[Start of section]
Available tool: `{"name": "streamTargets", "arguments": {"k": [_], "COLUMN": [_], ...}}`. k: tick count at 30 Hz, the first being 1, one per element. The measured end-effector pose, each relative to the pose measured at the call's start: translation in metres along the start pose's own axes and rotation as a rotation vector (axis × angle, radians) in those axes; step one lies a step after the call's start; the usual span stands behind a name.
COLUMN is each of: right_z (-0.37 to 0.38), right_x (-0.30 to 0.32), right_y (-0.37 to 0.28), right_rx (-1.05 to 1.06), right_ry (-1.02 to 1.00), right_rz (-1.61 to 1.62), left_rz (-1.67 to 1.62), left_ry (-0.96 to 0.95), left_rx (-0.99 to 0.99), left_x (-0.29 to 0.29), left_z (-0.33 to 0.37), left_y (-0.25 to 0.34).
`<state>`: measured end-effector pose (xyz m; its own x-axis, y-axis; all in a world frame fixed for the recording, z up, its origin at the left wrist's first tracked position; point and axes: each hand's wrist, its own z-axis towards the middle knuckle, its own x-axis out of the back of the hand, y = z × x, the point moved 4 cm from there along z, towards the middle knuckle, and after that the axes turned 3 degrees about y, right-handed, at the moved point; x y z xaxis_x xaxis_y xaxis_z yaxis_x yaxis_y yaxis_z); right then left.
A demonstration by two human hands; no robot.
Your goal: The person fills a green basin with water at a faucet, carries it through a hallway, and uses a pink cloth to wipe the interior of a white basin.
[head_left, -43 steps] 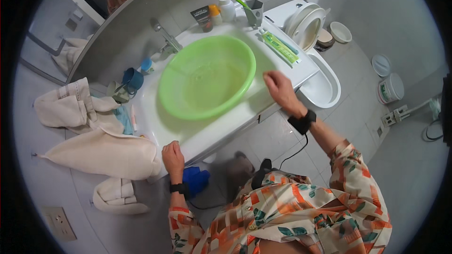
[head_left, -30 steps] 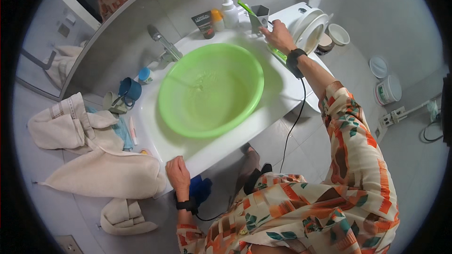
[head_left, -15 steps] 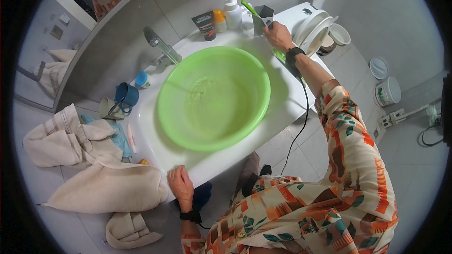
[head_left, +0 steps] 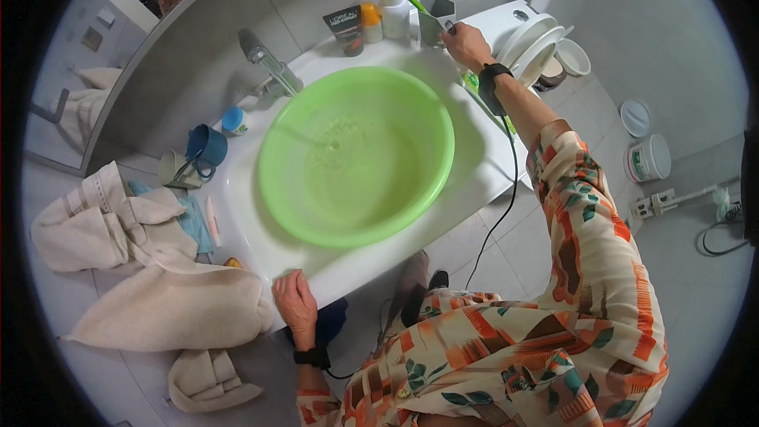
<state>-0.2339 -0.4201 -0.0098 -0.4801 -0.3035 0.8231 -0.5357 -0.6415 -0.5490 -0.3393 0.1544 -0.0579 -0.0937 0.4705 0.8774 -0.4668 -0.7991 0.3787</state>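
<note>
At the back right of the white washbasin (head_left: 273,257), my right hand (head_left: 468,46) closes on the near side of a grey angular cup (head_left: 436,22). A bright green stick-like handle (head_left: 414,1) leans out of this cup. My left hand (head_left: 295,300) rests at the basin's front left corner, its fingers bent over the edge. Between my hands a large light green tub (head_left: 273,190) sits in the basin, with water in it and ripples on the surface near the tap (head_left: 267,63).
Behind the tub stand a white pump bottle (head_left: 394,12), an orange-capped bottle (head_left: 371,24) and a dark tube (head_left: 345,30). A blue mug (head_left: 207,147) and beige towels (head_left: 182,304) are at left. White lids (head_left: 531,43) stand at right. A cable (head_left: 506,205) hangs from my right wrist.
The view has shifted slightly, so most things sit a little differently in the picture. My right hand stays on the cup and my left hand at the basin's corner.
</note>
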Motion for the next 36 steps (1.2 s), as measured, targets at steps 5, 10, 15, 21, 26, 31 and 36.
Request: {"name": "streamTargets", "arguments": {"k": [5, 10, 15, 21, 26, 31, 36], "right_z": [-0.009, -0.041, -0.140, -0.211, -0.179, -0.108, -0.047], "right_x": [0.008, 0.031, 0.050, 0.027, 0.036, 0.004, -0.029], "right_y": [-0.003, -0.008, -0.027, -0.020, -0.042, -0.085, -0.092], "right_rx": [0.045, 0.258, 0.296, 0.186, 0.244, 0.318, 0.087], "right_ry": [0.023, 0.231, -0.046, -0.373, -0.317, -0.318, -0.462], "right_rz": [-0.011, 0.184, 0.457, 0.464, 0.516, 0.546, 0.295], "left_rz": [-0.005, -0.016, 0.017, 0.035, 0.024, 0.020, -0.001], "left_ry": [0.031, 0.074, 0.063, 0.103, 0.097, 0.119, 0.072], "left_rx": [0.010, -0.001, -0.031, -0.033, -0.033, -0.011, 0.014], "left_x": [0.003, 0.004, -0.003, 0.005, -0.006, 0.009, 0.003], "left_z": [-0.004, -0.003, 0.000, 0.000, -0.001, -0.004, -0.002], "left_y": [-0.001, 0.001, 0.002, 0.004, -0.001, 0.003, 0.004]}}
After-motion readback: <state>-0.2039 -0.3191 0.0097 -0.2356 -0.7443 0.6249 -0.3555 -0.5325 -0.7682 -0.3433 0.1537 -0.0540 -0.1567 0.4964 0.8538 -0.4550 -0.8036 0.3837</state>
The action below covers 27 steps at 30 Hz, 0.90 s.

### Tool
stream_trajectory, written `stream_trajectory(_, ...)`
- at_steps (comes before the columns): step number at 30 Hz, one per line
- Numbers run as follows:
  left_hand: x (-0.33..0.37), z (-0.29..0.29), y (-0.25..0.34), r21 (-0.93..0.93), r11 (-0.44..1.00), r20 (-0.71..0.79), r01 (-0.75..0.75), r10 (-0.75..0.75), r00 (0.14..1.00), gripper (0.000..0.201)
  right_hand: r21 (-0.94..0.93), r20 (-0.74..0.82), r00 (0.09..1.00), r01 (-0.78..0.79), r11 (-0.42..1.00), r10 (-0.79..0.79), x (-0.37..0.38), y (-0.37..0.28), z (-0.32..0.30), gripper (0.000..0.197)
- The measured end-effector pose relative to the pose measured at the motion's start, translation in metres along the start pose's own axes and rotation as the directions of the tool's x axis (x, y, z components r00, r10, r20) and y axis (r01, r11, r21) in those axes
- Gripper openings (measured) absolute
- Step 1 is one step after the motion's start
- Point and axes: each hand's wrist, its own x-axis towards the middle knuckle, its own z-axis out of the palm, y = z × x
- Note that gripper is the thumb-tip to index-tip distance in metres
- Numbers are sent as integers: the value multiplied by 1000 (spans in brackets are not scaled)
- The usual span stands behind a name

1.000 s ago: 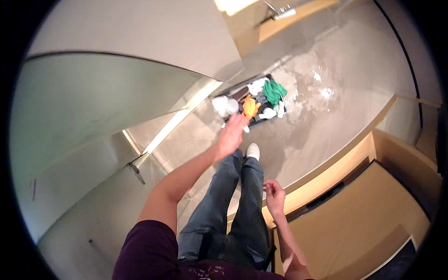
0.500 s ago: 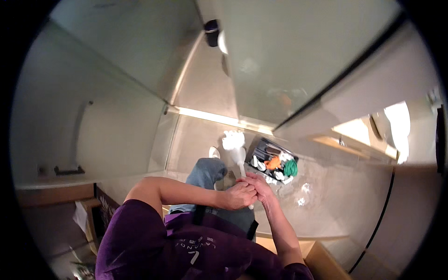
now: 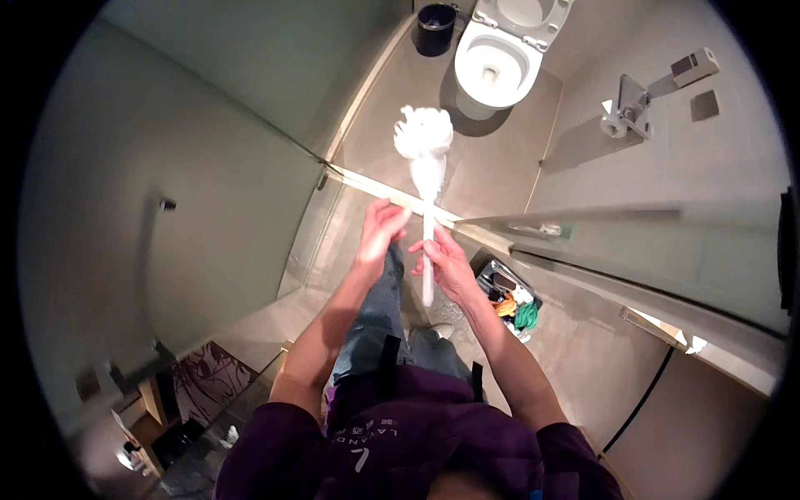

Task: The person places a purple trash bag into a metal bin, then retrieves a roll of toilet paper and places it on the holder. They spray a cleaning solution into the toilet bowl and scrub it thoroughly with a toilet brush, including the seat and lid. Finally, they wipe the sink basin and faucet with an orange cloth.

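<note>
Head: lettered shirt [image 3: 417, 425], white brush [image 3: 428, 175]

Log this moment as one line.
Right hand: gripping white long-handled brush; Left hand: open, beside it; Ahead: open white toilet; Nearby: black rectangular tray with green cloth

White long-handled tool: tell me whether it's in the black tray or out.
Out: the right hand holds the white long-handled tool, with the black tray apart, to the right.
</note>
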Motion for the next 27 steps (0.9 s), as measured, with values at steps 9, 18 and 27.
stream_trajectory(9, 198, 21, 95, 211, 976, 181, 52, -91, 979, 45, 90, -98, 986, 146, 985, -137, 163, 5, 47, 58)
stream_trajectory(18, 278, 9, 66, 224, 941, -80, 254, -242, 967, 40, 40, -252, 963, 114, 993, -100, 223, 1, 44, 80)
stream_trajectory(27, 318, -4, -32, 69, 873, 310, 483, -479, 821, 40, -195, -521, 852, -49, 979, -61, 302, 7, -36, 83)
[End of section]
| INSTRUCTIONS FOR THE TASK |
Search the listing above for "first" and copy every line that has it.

| SOLUTION TO THIS TASK |
Available tool: `{"name": "streamTargets", "arguments": {"k": [_], "COLUMN": [_], ...}}`. k: tick count at 30 Hz, the first being 1, one per element. The measured end-effector pose, each relative to the pose measured at the call's start: translation in metres along the start pose's own axes and rotation as a rotation vector (axis × angle, radians) in those axes; step one lies a step after the call's start; the usual span stands behind a name.
`<state>`: measured end-effector pose (xyz m; its own x-axis, y-axis; all in a world frame fixed for the recording, z up, its origin at the left wrist's first tracked position; point and axes: each hand's wrist, its own z-axis towards the middle knuckle, its own x-axis out of the back of the hand, y = z × x, the point moved 4 cm from there along z, towards the middle knuckle, and after that the axes turned 3 degrees about y, right-handed, at the moved point; x y z xaxis_x xaxis_y xaxis_z yaxis_x yaxis_y yaxis_z); right then left.

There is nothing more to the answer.